[Records excerpted from a collection]
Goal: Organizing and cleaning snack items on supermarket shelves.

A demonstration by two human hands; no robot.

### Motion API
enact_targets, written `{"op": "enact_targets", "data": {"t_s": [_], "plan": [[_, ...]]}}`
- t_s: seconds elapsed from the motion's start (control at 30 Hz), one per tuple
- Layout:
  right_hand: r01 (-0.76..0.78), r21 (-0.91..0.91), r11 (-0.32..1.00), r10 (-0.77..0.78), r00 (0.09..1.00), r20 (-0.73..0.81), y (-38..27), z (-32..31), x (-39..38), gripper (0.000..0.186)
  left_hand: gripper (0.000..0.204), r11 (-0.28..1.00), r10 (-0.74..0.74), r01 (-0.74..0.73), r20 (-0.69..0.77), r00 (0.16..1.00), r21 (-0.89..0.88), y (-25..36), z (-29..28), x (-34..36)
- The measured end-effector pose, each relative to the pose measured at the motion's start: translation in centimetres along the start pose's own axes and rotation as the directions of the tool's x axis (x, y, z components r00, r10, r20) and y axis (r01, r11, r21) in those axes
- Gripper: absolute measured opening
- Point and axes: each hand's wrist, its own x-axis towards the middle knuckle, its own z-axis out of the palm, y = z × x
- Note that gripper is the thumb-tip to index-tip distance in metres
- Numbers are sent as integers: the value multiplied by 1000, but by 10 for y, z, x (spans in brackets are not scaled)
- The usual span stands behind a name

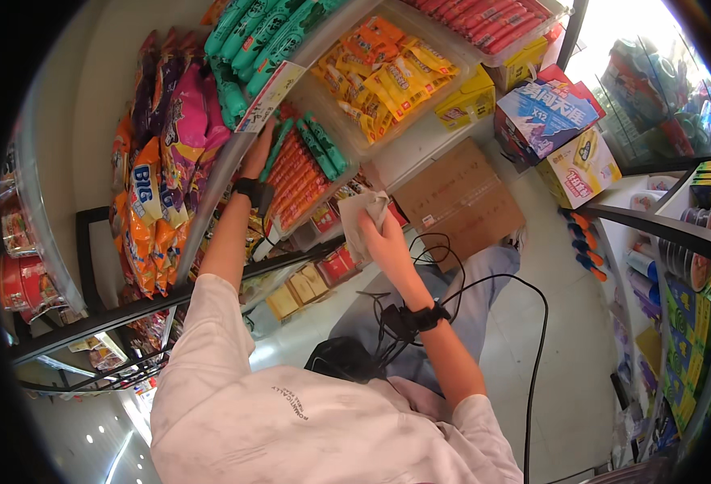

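Head view: the right hand (383,235) pinches a beige cloth (350,218) near the orange sticks (297,179); the left hand (259,153) reaches in beside a green packet (278,147), its grip too hidden to tell. Probably best to keep the cloth bunched and the black cable (542,323) clear of the packets.

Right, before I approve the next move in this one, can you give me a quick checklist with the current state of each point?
1. Right hand has hold of the beige cloth: ok, bunched in its fingers.
2. Left hand grip confirmed: cannot tell, its fingertips are hidden at the shelf.
3. Yellow packets inside their clear bin: ok.
4. Black cable tucked away: not ok, it hangs loose from near the right wrist.
5. Cardboard box contents known: cannot tell, the inside is not visible.
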Motion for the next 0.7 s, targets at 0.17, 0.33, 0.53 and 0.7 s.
{"op": "enact_targets", "data": {"t_s": [0.17, 0.33, 0.53, 0.7], "plan": [[-33, 2, 999, 33, 999, 8, -5, 2, -10, 24, 72, 976, 67, -98, 159, 985, 194, 26, -12, -18], [-35, -24, 999, 35, 999, 17, -26, 3, -12, 24, 71, 953, 148, -187, 171, 974, 240, 22, -18, -43], [-66, 7, 998, 66, 998, -2, -46, -8, -8, 28, 87, 913, 37, -187, 381, 924, 362, 13, -25, -47], [-66, -90, 994, 63, 997, -33, -47, 6, 1, 31, 82, 959, 51, -119, 255, 965, 258, -15, -18, -64]]}}
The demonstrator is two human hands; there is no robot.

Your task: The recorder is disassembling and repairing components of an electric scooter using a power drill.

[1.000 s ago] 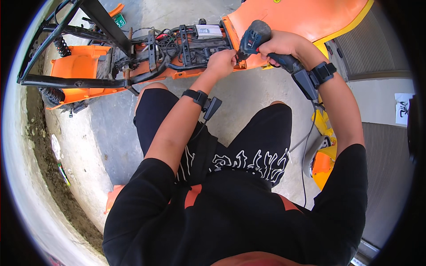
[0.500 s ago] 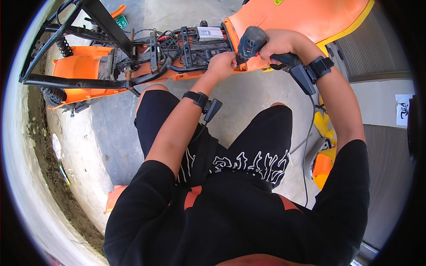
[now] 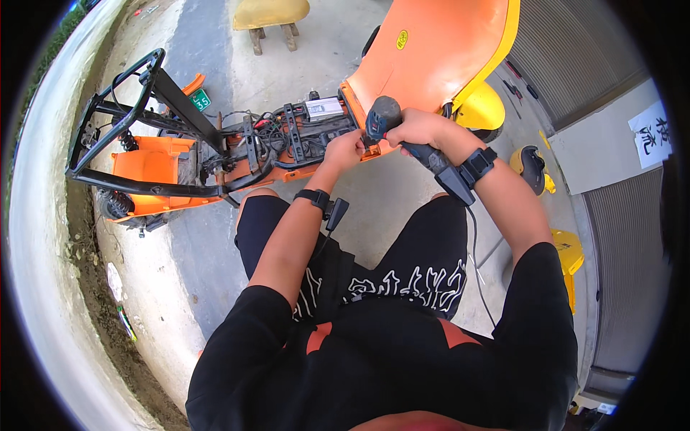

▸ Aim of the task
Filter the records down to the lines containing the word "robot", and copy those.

▸ Exercise result
A demonstration by two human hands; no robot.
The demonstrator is two human hands; there is no robot.

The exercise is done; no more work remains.